What you should do
Check each line of the data for "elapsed", then give the number of lines that have it, without any other words.

[Data excerpts]
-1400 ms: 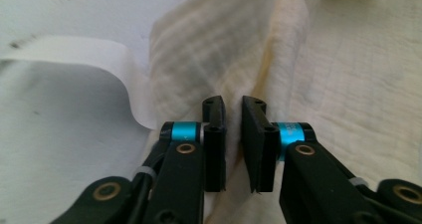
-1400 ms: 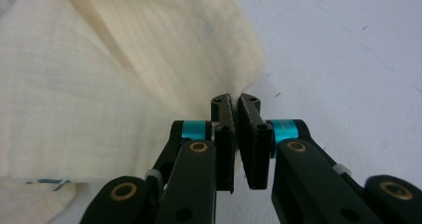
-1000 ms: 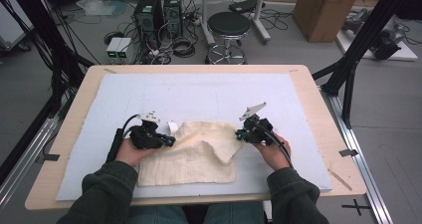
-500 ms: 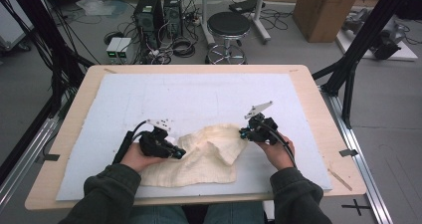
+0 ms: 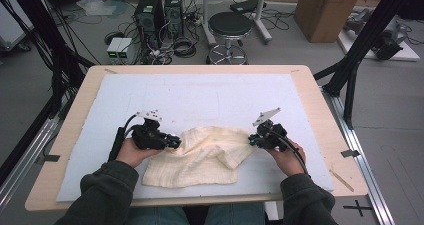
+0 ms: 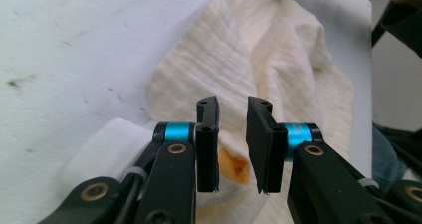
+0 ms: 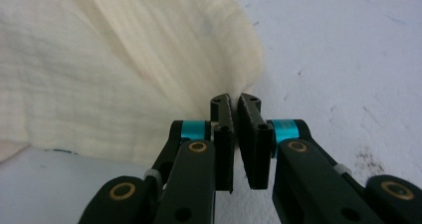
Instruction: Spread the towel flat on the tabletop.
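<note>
A cream cloth (image 5: 205, 155) lies rumpled on the white mat (image 5: 200, 95), near the front edge. My left gripper (image 5: 176, 143) is at the cloth's left edge. In the left gripper view its jaws (image 6: 232, 104) have just been opening and stand apart. The cloth (image 6: 278, 59) lies under and beyond them with no pad pressing on it, and a small orange patch (image 6: 233, 165) shows below the gap. My right gripper (image 5: 251, 140) holds the cloth's right edge. In the right gripper view its jaws (image 7: 235, 99) are shut on a corner of the cloth (image 7: 124, 59).
The mat covers most of the wooden table (image 5: 310, 85). Bare mat stretches behind the cloth and to both sides. Beyond the table stand a black stool (image 5: 229, 25), computer towers (image 5: 160, 7) and a cardboard box (image 5: 327, 7). Black frame posts (image 5: 355, 60) flank the table.
The left gripper pushed the cloth's left edge toward the middle and bunched it, then its jaws parted. The right gripper shifted slightly right, still holding its corner.
</note>
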### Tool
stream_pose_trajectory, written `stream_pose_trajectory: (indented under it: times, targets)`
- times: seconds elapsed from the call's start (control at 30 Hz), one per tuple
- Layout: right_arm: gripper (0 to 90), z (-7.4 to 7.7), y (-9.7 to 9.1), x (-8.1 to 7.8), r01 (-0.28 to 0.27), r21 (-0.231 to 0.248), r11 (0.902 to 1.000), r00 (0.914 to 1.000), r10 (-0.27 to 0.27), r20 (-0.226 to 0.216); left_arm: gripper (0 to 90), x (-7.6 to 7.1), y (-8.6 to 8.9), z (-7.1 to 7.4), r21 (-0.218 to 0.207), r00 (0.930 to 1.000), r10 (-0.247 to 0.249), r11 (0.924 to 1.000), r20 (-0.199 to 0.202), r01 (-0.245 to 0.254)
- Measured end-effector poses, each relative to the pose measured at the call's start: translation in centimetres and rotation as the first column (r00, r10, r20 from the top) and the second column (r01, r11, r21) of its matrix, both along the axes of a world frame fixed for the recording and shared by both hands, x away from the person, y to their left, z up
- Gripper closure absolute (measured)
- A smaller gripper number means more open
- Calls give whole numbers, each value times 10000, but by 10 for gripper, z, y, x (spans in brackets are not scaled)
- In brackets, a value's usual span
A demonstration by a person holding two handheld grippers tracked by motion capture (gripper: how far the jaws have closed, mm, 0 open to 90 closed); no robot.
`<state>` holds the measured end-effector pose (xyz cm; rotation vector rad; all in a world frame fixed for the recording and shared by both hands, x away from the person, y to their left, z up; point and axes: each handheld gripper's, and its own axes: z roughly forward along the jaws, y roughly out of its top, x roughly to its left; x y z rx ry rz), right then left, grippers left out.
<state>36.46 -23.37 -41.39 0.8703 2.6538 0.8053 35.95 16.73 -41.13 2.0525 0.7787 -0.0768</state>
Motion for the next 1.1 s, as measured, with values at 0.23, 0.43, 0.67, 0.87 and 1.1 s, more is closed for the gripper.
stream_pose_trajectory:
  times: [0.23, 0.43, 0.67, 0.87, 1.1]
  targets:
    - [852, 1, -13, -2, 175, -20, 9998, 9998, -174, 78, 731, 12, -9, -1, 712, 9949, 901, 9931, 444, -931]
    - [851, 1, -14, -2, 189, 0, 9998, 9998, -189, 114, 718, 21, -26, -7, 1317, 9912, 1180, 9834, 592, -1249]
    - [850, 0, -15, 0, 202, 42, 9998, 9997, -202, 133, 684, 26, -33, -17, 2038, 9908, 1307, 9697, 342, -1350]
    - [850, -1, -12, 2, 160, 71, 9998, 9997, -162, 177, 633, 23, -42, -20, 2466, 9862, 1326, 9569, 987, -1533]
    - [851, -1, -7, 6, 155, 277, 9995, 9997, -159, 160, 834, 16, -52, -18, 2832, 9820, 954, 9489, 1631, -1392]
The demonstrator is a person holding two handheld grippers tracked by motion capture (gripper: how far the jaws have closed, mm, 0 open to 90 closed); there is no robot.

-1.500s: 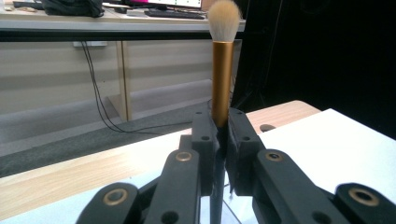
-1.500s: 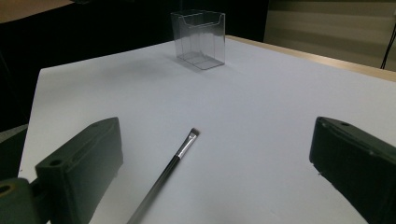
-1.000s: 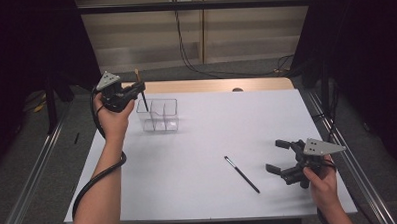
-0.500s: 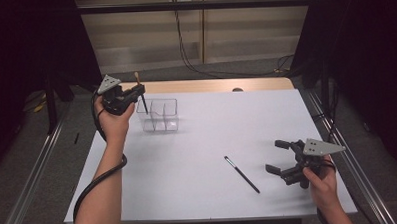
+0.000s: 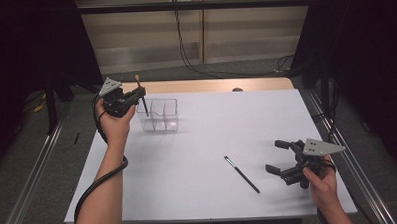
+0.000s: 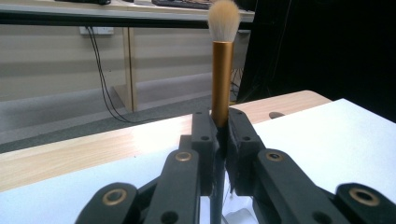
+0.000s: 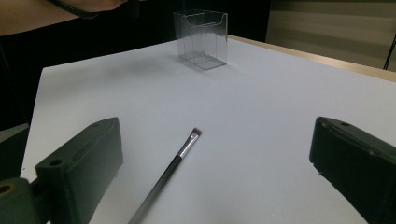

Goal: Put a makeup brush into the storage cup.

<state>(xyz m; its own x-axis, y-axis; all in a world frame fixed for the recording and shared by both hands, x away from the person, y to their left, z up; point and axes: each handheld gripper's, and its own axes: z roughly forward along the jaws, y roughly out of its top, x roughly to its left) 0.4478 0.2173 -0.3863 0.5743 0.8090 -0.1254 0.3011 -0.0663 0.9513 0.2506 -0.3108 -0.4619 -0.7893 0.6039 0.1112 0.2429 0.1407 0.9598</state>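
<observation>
My left gripper [image 5: 139,94] is shut on a makeup brush [image 5: 145,106] with a gold ferrule and pale bristles, held nearly upright. Its dark handle points down over the left part of a clear divided container [image 5: 161,116] at the table's far left. In the left gripper view the gold brush [image 6: 222,70] rises from between the shut jaws of that gripper [image 6: 220,128]. My right gripper [image 5: 282,157] stands open near the front right, just right of a thin black brush [image 5: 241,174] lying flat. In the right gripper view this thin brush [image 7: 173,164] lies ahead of the wide-open gripper [image 7: 215,156], nearer its left jaw.
The white tabletop [image 5: 202,142] has a wooden strip [image 5: 210,85] along its far edge with a small dark spot [image 5: 237,89] on it. Metal rails [image 5: 33,173] run along both sides. The clear container [image 7: 201,38] stands far off in the right gripper view.
My left gripper has dropped slightly and shifted a little right with the gold brush, bringing its handle closer to the container. The right gripper has hardly moved.
</observation>
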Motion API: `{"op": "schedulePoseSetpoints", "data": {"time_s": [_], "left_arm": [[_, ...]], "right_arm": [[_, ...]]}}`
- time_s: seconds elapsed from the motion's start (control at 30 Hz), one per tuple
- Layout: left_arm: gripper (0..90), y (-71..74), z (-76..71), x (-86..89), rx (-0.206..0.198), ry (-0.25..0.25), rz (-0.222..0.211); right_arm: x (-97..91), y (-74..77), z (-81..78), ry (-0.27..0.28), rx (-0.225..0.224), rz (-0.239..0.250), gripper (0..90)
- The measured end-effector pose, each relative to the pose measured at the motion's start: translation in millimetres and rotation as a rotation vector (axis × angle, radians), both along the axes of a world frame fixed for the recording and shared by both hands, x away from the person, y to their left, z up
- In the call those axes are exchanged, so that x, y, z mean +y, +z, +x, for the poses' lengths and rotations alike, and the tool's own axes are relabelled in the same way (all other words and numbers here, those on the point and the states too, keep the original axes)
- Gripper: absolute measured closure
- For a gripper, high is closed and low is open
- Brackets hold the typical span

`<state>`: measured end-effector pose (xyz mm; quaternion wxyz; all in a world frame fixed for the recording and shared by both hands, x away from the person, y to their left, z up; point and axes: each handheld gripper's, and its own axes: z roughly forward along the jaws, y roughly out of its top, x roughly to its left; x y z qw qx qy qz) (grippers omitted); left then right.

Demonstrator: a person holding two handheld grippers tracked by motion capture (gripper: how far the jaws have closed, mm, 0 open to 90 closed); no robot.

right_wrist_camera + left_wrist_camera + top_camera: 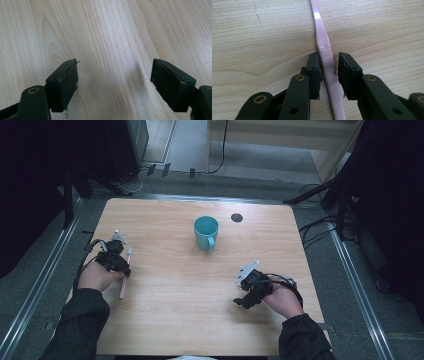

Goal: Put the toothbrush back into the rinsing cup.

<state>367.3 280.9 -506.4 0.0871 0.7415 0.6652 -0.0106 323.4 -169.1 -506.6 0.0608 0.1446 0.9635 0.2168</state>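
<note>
Counter (195,285): pale wood grain; seen from above with a dark round mark (237,217) near its far edge.
Toothbrush (325,53): pink; laid flat on the counter at the left side; in the high view its head is pointed away from the person, its handle toward the near edge.
Left tongs (329,68): held low over the toothbrush; jaws set either side of the handle where the smooth neck meets the ribbed grip; left jaw seen touching or just beside the handle, right jaw parted from it by a narrow gap; a firm grip is not shown, so the jaws are judged nearly closed round it but not clamped.
Right tongs (115,80): jaws spread wide; nothing between them but bare counter; held by the right hand (282,297) near the right near corner.
Mug (206,232): teal; upright; placed at centre toward the far side, handle turned toward the person; well apart from both tongs.
Left hand (97,275): rested on the counter beside the toothbrush.
</note>
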Motion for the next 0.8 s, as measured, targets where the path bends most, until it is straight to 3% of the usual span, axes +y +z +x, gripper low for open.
{"op": "schedulePoseSetpoints", "data": {"time_s": [0.23,0.43,0.8], "left_arm": [[77.0,0.0,-0.5,-1.0,-0.005,-0.01,0.031],[78.0,0.0,-0.8,-2.0,-0.005,-0.005,0.031],[79.5,0.3,0.0,-1.2,-0.005,-0.046,0.039]], "right_arm": [[0.0,-0.2,-0.1,0.002,-0.002,-0.003,21.8],[0.5,-0.8,-0.5,0.004,0.003,-0.006,21.8],[0.5,-1.1,-0.4,0.005,0.004,-0.009,21.8]]}}
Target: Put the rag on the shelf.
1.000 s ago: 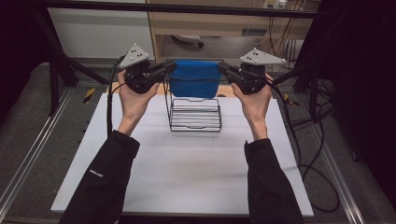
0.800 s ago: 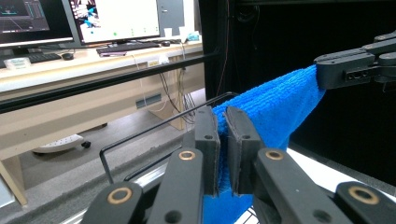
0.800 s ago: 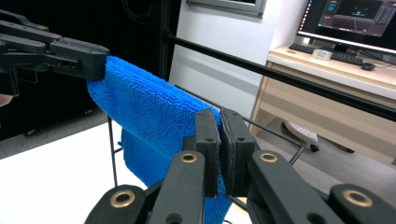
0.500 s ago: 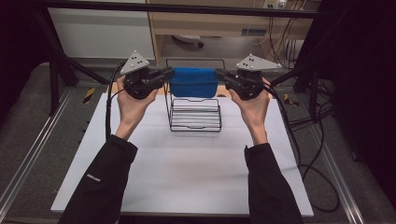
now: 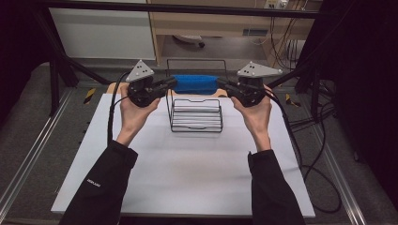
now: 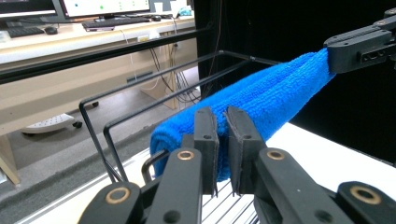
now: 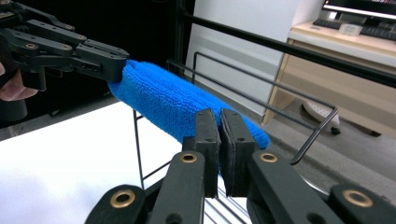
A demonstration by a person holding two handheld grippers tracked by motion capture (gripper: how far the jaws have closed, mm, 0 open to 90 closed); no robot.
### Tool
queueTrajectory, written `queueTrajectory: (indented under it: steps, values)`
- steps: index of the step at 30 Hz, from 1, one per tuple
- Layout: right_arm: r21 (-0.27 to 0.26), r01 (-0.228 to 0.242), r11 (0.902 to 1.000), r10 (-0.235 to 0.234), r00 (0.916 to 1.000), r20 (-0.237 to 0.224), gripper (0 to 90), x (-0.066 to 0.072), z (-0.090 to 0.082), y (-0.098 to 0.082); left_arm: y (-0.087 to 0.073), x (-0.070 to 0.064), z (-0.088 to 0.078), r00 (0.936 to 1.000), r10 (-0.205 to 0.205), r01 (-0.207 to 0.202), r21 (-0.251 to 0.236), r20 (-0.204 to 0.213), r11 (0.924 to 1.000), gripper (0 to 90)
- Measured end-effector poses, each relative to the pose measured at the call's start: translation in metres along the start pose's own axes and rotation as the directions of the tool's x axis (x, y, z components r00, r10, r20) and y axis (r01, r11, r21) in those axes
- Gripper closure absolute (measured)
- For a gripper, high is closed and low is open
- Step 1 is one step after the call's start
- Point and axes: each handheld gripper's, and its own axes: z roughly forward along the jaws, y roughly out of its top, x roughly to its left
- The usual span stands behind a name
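A folded blue towel (image 5: 195,83) is stretched level between my two grippers above a black wire rack (image 5: 196,115). My left gripper (image 5: 172,83) is shut on the towel's left end, and blue cloth (image 6: 261,100) shows between its jaws (image 6: 221,126). My right gripper (image 5: 219,84) is shut on the other end, its jaws (image 7: 219,126) pinched on the towel (image 7: 163,100). The towel runs close along the rack's upper rails (image 6: 154,84); whether it rests on them I cannot tell. The right gripper (image 6: 359,49) and the left gripper (image 7: 105,63) each show far off in the other's view.
The rack stands at the back middle of a white table board (image 5: 187,173). Behind it are a wooden shelf (image 5: 211,23) and a black frame bar (image 5: 187,7). Cables (image 5: 305,140) trail down the right side, and metal rails (image 5: 28,154) run along both table sides.
Both grippers have come down a little with the towel, the left one more. The towel now looks flatter and sits lower against the rack's upper rails.
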Motion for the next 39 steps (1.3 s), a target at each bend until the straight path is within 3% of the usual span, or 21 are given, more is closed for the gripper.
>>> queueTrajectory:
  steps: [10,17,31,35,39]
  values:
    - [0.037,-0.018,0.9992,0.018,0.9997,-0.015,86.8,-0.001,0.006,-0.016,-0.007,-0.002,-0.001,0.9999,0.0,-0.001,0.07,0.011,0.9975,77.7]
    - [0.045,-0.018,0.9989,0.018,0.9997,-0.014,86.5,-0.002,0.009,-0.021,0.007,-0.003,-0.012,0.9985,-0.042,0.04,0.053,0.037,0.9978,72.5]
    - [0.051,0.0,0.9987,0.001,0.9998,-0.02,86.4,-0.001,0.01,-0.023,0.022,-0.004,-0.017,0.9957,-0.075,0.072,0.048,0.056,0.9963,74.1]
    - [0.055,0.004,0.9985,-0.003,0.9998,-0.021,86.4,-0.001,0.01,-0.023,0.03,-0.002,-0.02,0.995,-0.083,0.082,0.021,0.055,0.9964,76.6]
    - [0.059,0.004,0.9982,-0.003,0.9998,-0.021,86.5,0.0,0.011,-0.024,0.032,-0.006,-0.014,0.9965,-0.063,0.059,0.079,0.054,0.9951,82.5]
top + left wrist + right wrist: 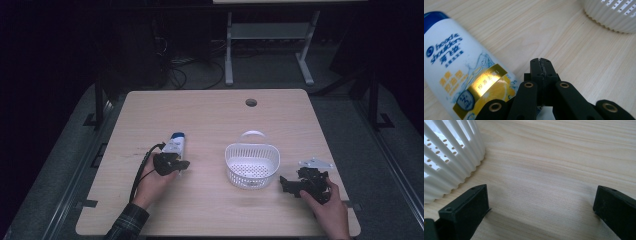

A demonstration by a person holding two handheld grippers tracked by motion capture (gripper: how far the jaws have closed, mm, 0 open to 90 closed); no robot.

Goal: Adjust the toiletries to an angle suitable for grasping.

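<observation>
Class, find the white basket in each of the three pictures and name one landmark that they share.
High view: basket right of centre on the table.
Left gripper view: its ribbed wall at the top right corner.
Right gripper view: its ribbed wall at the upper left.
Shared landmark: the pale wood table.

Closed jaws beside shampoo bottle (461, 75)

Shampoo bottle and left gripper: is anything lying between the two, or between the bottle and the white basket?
Nothing visible. The left gripper, jaws shut and empty, sits right beside the shampoo bottle lying on the table. Between bottle and white basket the high view shows bare tabletop.
</observation>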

Written solution
2